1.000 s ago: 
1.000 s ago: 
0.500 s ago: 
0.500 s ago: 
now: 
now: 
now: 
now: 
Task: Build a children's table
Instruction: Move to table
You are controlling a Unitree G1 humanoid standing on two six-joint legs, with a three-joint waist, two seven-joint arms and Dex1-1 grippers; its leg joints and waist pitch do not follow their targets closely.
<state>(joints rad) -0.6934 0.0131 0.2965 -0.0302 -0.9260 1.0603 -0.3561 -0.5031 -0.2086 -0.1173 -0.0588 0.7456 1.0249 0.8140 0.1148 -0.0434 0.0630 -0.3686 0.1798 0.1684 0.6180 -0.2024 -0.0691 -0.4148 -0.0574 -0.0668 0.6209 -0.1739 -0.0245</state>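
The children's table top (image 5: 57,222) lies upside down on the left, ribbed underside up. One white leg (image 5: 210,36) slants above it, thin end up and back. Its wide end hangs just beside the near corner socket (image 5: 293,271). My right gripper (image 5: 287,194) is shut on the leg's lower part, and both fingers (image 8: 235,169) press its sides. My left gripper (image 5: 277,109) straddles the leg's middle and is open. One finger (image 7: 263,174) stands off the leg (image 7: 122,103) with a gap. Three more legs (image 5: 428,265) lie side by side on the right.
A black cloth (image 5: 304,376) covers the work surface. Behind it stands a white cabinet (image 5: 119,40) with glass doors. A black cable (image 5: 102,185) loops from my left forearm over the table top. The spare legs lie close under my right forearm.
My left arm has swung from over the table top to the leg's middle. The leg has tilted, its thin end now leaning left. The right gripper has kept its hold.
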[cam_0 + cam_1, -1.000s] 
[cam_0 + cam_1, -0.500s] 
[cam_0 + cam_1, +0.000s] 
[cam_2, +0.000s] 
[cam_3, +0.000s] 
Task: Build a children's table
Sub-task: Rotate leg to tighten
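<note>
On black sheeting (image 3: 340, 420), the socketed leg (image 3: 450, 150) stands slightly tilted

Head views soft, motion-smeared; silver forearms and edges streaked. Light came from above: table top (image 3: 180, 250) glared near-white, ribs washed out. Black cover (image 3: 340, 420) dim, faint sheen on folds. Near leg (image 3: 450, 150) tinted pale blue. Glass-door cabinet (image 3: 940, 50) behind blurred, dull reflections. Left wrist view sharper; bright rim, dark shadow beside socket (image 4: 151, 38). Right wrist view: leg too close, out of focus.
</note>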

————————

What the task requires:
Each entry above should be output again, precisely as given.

Finished task:
1.000 s ago: 
1.000 s ago: 
0.500 s ago: 
0.500 s ago: 
now: 
now: 
now: 
now: 
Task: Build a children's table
Instruction: Move to table
You are controlling a Unitree G1 humanoid standing on two six-joint legs, with a three-joint waist, two seven-joint arms and Dex1-1 grippers; its leg joints and waist pitch do not follow their targets closely.
<state>(joints rad) -0.6934 0.0131 0.2965 -0.0302 -0.9260 1.0603 -0.3561 -0.5031 -0.2086 -0.1173 -0.0588 0.7456 1.0249 0.8140 0.1148 -0.0434 0.0630 -0.3686 0.1798 0.1684 0.6180 -0.2024 -0.0691 -0.4148 -0.0574 -0.0668 0.6209 -0.1739 -0.0245</state>
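The children's table top (image 5: 57,222) lies upside down on the left, ribbed underside up. One white leg (image 5: 210,36) slants above it, thin end up and back. Its wide end hangs just beside the near corner socket (image 5: 293,271). My right gripper (image 5: 287,194) is shut on the leg's lower part, and both fingers (image 8: 235,169) press its sides. My left gripper (image 5: 277,109) straddles the leg's middle and is open. One finger (image 7: 263,174) stands off the leg (image 7: 122,103) with a gap. Three more legs (image 5: 428,265) lie side by side on the right.
A black cloth (image 5: 304,376) covers the work surface. Behind it stands a white cabinet (image 5: 119,40) with glass doors. A black cable (image 5: 102,185) loops from my left forearm over the table top. The spare legs lie close under my right forearm.
My left arm has swung from over the table top to the leg's middle. The leg has tilted, its thin end now leaning left. The right gripper has kept its hold.
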[cam_0 + cam_1, -1.000s] 
[cam_0 + cam_1, -0.500s] 
[cam_0 + cam_1, +0.000s] 
[cam_2, +0.000s] 
[cam_3, +0.000s] 
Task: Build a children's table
Sub-task: Rotate leg to tighten
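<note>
On black sheeting (image 3: 340, 420), the socketed leg (image 3: 450, 150) stands slightly tilted

Head views soft, motion-smeared; silver forearms and edges streaked. Light came from above: table top (image 3: 180, 250) glared near-white, ribs washed out. Black cover (image 3: 340, 420) dim, faint sheen on folds. Near leg (image 3: 450, 150) tinted pale blue. Glass-door cabinet (image 3: 940, 50) behind blurred, dull reflections. Left wrist view sharper; bright rim, dark shadow beside socket (image 4: 151, 38). Right wrist view: leg too close, out of focus.
</note>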

The response has been given in full.